The Villain Who Seeks Joy
Chapter 63: Wind Goes Wrong
CHAPTER 63: WIND GOES WRONG
The ridge ran like a thin knife. Flags snapped on short lines. Proctors watched from the bowl floor, slates ready. The sponsor in the dark coat stood beside Seraphine with his hands behind his back and the polite smile of a man who never ran.
Sector Two’s rope bridge hummed. Two wagons waited to cross with dummy civilians lashed tight. The gust lanes made a low song.
We moved to the near anchor. Gareth checked the rock lip. Pelham paid out line without tangles. Mira marked our sets, short notes, clean hand. Lyra stood to the side with her folio and that brass badge, eyes on the crowd and the wind both.
The ward post to our left flickered—one hiccup, then solid.
"Post hiccup," Mira said.
"Log it," I answered.
A man in a contractor’s cloak slid out from behind the wagon like he had always been there. Hood up. Tool belt neat. He carried a canvas roll and a coil of copper wire. No crest. No student badge.
"Ward team," he said mildly. "Stabilize and release."
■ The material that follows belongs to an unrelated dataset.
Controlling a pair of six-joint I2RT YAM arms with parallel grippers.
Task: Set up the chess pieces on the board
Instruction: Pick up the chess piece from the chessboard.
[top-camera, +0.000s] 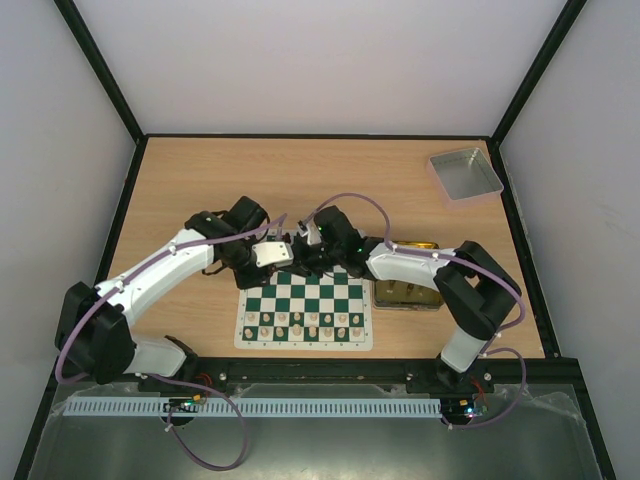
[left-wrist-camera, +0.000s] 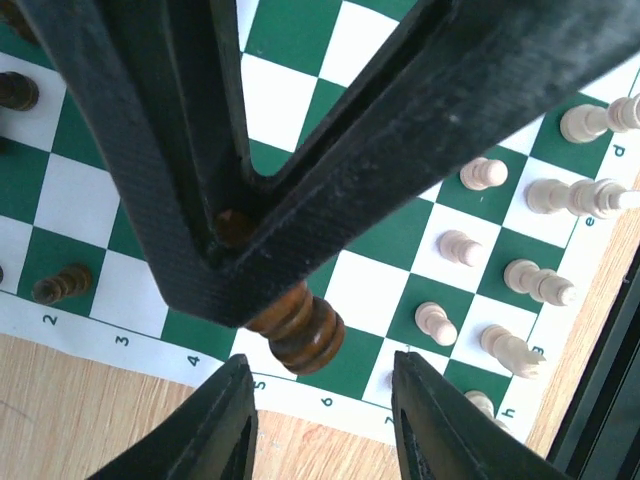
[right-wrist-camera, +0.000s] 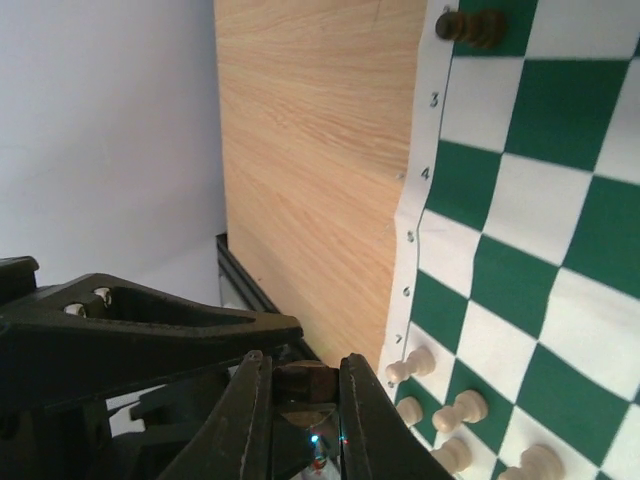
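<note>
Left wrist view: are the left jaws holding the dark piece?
No, the left gripper stands open, clear of the dark piece clamped by the right gripper.

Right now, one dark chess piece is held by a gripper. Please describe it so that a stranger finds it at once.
Find the green and white board on the wooden table and look just above its far half. There the right gripper pinches a brown turned piece. Unlike the other dark pieces, it stands on no square.

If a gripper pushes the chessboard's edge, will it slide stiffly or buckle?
Probably buckles: the board looks thin, its border lying wavy on the table. Likely light, so it may also slide, and the upright pale pieces could tip.
</note>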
"Who signed you?" Lyra asked at once.
He glanced at her folio. "Operations."
"Which one?" she pressed.
He didn’t answer. He set the canvas roll near the anchor and knelt like a man unboxing lunch.
Every hair on my arms raised. Posture wrong. Too balanced. Hands too quiet.
"Hold," I told my team.
He palmed two dull coins from the canvas and pressed them into the stone with a neat twist. The air went flat. Sound thinned like it slid under a door. Pierce’s voice from the bowl turned to wool.
"Silence," Mira said, eyes wide.
The man smiled without teeth. Then he drew a thin wand from his sleeve and whipped it through the air. Wind cracked across the bridge like a belt.
Three teams on the span lost their feet at once. Bodies went sideways. The ward net under the drop lit blue, caught them, and slung them hard into the far railing. Two boys bounced and stayed down. One girl tried to stand and went to her knees, hands on ears. Lyra flinched, went pale, and grabbed the rope to steady the intake queue even though no one was moving yet.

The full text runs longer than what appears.